-- What to work on --
Write out, word for word and with no pictures, each line below from the one containing "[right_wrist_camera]" through the one containing "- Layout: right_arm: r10", both included, and no other line.

-- Task data --
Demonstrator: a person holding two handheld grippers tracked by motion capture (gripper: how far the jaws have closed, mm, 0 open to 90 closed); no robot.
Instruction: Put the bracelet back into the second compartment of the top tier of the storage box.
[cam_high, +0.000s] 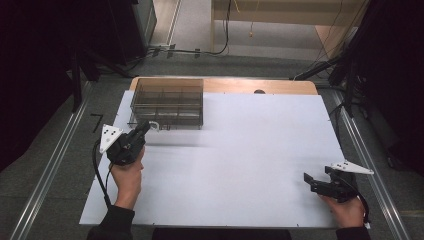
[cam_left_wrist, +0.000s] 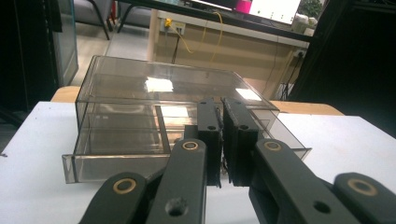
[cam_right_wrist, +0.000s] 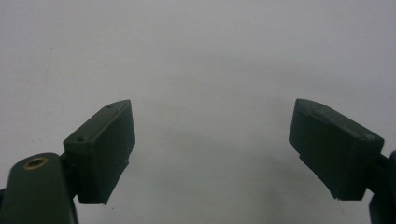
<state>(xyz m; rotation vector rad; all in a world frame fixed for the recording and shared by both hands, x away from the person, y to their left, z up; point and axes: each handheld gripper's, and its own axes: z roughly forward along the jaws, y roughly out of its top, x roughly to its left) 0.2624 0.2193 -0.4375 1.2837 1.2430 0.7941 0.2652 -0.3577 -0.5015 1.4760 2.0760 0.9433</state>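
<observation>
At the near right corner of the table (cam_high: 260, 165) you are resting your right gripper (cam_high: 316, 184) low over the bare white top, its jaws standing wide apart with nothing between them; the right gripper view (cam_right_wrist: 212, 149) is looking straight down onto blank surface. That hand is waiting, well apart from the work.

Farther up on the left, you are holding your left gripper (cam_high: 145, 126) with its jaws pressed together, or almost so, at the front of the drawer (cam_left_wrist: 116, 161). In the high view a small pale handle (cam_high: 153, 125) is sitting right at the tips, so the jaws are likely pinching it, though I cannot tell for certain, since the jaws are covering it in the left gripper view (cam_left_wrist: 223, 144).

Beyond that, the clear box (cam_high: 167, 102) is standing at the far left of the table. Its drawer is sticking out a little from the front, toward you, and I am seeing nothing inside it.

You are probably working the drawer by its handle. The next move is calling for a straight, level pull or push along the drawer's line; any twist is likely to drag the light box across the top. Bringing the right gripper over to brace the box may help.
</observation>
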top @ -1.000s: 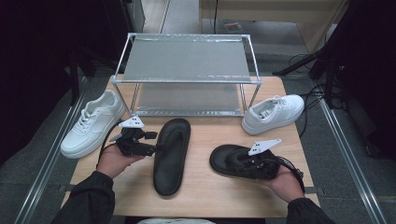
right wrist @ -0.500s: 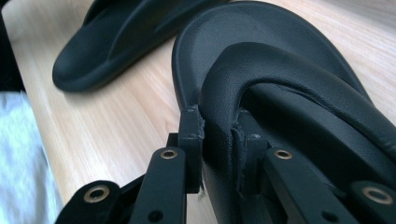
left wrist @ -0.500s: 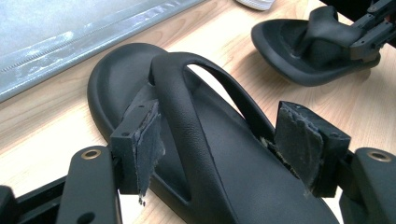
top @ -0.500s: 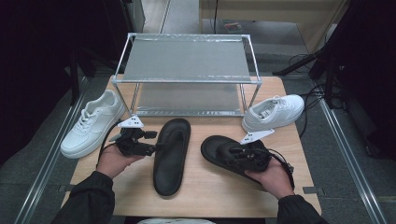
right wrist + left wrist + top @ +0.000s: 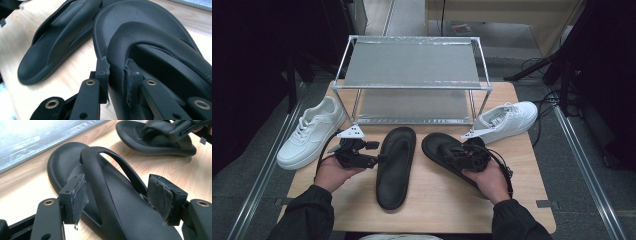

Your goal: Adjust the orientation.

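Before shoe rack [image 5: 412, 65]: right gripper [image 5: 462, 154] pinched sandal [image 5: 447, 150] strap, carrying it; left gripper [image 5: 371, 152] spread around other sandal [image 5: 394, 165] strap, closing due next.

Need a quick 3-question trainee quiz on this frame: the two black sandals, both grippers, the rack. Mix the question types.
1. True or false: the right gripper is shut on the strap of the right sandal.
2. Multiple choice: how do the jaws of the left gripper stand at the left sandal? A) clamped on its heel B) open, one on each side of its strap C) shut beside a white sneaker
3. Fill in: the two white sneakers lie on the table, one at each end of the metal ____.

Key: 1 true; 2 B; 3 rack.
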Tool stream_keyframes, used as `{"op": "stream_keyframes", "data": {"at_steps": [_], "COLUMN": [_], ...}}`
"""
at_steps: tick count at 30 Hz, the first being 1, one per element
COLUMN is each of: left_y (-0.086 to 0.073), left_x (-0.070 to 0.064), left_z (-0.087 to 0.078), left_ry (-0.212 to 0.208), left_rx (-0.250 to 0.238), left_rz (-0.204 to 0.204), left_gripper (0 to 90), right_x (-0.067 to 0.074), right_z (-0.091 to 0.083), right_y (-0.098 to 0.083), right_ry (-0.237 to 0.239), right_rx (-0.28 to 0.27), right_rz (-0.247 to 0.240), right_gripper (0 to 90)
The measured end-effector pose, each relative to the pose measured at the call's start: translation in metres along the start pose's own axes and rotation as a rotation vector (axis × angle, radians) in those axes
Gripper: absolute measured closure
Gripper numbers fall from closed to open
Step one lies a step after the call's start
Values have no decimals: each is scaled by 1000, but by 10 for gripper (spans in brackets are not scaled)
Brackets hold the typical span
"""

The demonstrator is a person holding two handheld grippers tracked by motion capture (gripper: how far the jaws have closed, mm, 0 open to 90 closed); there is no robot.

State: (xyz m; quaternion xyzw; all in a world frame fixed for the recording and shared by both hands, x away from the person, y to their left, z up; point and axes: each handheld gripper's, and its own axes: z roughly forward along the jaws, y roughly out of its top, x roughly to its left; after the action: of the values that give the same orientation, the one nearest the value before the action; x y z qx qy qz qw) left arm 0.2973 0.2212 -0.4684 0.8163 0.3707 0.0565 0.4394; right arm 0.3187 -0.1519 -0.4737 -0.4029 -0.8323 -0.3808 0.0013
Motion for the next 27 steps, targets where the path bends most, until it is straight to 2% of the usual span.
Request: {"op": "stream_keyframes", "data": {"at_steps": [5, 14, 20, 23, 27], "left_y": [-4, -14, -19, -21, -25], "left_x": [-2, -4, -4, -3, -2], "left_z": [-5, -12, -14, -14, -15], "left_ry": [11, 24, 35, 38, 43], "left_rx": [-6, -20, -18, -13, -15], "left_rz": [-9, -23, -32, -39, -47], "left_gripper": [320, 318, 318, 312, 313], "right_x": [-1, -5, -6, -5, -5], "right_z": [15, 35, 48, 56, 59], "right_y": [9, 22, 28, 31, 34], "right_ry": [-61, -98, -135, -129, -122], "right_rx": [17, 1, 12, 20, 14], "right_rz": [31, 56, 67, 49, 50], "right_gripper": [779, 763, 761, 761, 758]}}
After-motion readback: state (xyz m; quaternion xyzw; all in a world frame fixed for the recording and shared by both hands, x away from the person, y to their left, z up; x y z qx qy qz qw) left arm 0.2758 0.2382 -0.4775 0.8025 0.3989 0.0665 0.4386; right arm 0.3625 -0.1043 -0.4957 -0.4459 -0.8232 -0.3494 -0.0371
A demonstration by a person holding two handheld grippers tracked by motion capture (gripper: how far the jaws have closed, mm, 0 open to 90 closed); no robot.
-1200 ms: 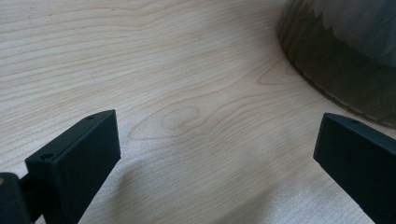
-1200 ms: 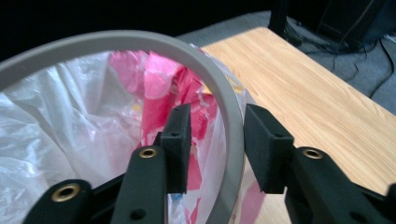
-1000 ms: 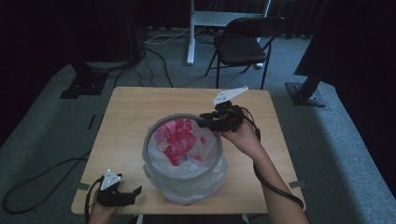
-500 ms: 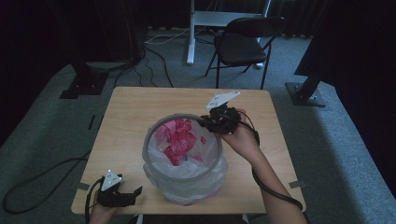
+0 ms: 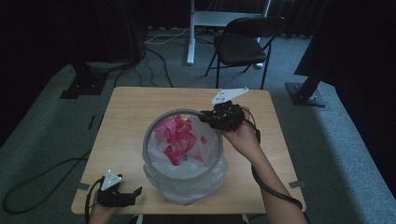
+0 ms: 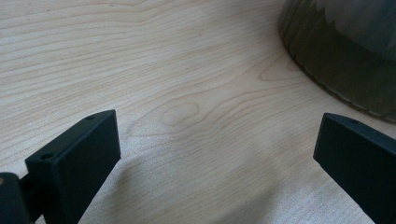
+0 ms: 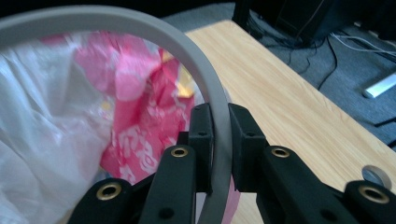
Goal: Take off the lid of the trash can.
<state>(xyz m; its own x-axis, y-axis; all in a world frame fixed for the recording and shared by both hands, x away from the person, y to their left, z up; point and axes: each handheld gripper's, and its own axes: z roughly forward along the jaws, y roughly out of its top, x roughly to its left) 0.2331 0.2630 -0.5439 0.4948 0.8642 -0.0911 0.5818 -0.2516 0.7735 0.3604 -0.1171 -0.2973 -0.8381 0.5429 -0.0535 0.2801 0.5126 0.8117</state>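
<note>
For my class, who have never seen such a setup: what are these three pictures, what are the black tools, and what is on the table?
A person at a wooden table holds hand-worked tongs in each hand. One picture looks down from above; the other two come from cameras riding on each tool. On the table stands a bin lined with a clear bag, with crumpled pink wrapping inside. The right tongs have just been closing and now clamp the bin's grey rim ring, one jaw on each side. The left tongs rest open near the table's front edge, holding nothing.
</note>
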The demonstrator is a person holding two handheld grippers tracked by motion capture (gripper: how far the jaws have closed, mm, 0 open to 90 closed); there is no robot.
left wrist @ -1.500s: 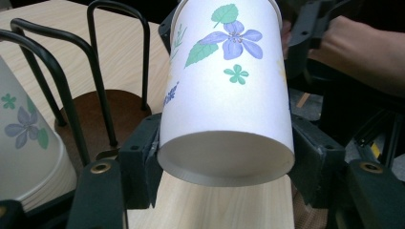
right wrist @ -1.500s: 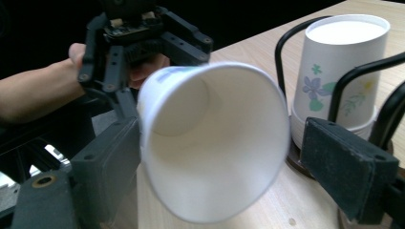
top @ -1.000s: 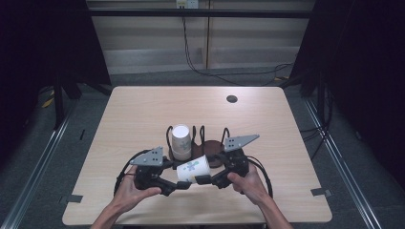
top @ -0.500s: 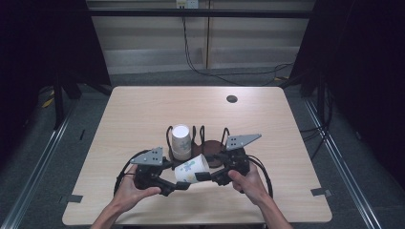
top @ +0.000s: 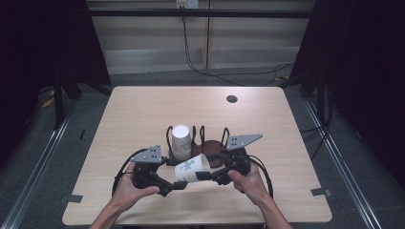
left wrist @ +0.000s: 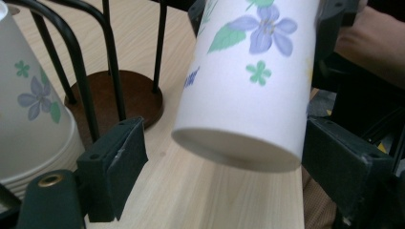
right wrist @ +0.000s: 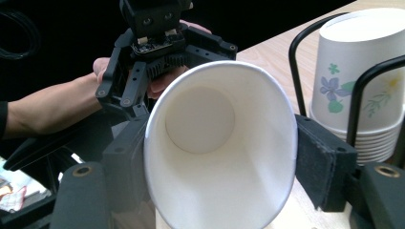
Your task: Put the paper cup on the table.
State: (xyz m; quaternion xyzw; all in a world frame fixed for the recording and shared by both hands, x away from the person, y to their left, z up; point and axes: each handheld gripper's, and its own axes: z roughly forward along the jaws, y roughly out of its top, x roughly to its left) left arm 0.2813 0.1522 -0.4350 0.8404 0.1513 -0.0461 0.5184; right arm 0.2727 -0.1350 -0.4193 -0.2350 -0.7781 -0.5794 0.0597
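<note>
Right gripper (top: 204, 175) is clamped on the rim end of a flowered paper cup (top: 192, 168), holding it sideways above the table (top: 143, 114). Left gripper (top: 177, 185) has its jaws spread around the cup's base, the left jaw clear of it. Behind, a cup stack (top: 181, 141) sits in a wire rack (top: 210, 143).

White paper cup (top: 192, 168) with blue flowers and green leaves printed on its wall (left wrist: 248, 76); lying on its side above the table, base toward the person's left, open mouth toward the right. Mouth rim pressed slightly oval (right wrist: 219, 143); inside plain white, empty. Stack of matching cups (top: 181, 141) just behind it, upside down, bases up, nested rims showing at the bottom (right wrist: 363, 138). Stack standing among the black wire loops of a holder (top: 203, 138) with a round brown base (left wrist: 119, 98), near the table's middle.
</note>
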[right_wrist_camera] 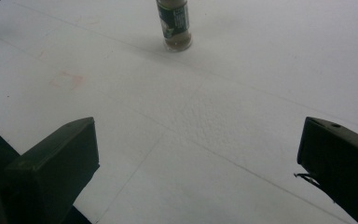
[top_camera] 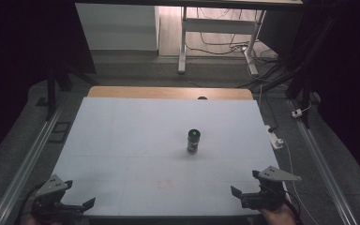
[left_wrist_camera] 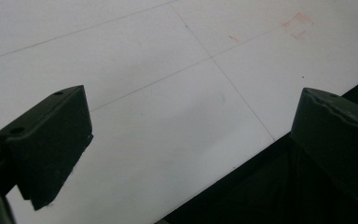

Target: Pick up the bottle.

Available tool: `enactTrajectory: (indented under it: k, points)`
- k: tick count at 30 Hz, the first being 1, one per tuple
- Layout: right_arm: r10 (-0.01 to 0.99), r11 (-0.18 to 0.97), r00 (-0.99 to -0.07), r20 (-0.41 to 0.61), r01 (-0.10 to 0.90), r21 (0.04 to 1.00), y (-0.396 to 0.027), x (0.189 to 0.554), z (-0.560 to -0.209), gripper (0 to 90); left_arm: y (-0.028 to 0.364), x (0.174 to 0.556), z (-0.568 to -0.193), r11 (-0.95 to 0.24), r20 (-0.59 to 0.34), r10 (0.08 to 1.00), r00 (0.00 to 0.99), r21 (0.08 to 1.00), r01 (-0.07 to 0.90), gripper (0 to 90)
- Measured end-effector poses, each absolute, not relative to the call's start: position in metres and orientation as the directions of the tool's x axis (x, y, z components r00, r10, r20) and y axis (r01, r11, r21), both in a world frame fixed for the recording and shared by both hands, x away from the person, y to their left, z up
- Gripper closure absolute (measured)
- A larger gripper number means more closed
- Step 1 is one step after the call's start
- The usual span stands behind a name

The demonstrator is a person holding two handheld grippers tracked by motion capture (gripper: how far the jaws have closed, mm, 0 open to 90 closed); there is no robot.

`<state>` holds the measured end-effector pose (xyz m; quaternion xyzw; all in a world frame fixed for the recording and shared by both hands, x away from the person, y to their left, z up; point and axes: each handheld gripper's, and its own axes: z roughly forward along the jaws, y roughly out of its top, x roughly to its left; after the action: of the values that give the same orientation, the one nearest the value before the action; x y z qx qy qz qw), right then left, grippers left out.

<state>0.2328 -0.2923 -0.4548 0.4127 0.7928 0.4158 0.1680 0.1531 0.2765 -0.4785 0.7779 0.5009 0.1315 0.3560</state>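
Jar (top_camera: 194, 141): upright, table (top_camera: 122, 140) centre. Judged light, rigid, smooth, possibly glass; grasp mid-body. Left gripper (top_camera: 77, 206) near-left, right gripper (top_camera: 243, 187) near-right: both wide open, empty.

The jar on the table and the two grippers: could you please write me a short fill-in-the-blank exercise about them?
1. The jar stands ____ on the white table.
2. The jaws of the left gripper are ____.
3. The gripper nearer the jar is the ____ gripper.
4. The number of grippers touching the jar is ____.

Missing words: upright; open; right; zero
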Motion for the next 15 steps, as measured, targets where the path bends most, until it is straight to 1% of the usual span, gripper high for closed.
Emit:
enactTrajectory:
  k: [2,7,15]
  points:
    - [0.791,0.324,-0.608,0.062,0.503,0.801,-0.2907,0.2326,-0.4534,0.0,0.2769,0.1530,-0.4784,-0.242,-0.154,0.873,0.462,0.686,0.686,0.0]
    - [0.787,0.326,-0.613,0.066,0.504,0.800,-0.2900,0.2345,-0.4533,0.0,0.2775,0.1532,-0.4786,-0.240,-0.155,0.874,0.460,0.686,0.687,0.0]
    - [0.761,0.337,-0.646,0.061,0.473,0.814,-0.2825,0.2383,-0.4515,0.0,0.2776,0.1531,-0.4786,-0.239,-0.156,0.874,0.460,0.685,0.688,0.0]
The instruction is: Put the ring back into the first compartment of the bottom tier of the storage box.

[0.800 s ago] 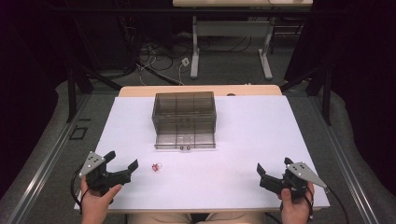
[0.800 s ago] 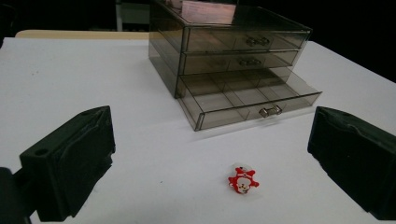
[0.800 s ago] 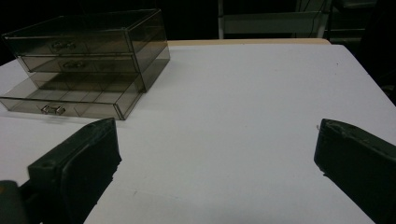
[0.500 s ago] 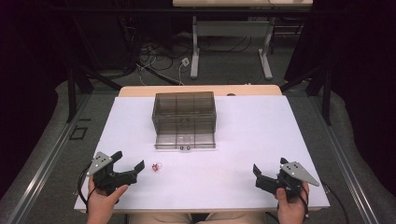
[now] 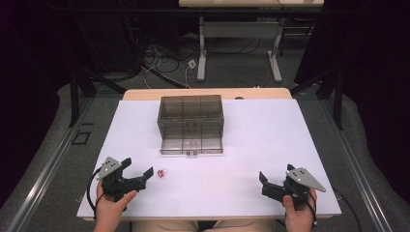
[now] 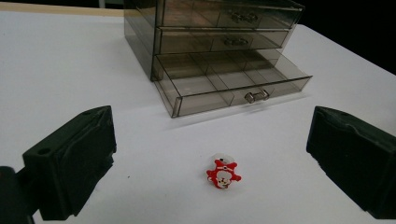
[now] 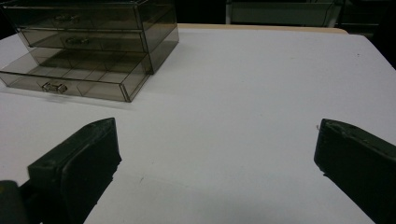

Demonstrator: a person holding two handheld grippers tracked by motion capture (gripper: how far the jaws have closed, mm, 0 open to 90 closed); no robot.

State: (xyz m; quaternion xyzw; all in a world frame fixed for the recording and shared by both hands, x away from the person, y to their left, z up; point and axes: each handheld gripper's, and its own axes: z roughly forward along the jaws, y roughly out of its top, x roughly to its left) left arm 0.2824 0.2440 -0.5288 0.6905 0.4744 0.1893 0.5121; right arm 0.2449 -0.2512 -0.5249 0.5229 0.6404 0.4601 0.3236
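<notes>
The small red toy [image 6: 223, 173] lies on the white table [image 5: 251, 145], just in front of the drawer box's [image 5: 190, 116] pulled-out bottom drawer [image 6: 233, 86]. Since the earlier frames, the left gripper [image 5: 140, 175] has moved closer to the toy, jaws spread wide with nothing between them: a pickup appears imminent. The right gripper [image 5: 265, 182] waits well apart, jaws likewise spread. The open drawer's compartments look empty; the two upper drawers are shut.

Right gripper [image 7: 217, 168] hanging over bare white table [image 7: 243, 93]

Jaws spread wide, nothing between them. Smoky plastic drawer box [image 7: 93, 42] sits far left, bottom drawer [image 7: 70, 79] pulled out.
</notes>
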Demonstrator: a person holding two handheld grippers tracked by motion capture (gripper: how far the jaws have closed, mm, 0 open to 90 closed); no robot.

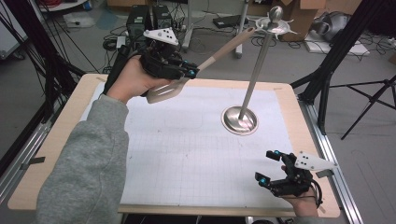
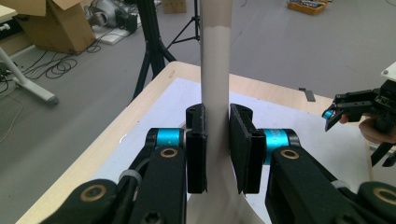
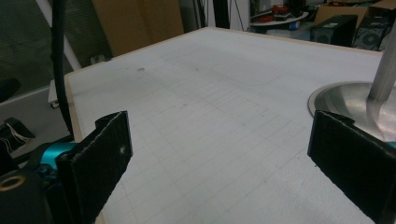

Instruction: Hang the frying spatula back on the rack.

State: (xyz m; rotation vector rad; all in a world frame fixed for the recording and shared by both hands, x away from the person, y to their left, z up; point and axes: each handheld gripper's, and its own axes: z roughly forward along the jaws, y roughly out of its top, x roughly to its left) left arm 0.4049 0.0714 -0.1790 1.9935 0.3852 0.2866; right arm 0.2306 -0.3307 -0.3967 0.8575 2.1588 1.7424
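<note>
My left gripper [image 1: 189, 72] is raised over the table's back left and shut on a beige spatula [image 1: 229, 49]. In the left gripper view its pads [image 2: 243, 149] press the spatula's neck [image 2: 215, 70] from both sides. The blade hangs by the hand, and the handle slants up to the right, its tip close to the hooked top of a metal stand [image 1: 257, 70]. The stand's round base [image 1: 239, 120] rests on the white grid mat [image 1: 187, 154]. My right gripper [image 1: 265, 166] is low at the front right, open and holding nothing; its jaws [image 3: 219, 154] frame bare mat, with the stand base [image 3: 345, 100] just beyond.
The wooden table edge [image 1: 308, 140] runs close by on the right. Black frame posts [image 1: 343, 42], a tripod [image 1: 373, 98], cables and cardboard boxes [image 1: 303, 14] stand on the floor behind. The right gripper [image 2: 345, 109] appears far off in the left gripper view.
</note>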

-- Expected output --
[right_wrist_camera] 
[top_camera] 
[left_wrist_camera] 

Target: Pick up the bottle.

Available tool: `enactTrajectory: (indented under it: k, points)`
- k: tick count at 30 Hz, the first being 1, one per tuple
- Layout: right_arm: r10 (-0.01 to 0.99), r11 (-0.18 to 0.97), r00 (-0.99 to -0.07), r20 (-0.41 to 0.61), r01 (-0.10 to 0.90), r21 (0.04 to 1.00), y (-0.396 to 0.027), x (0.189 to 0.554), z (-0.560 to -0.209), gripper (0 to 90); left_arm: y (-0.028 to 0.364), x (0.174 to 0.556), z (-0.568 to -0.193), r11 (-0.95 to 0.24), r20 (-0.59 to 0.34), r10 (0.08 to 1.00), r00 (0.00 to 0.99), r21 (0.08 to 1.00), r01 (-0.07 to 0.90), gripper (0 to 90)

With the answer given, the exercise is complete.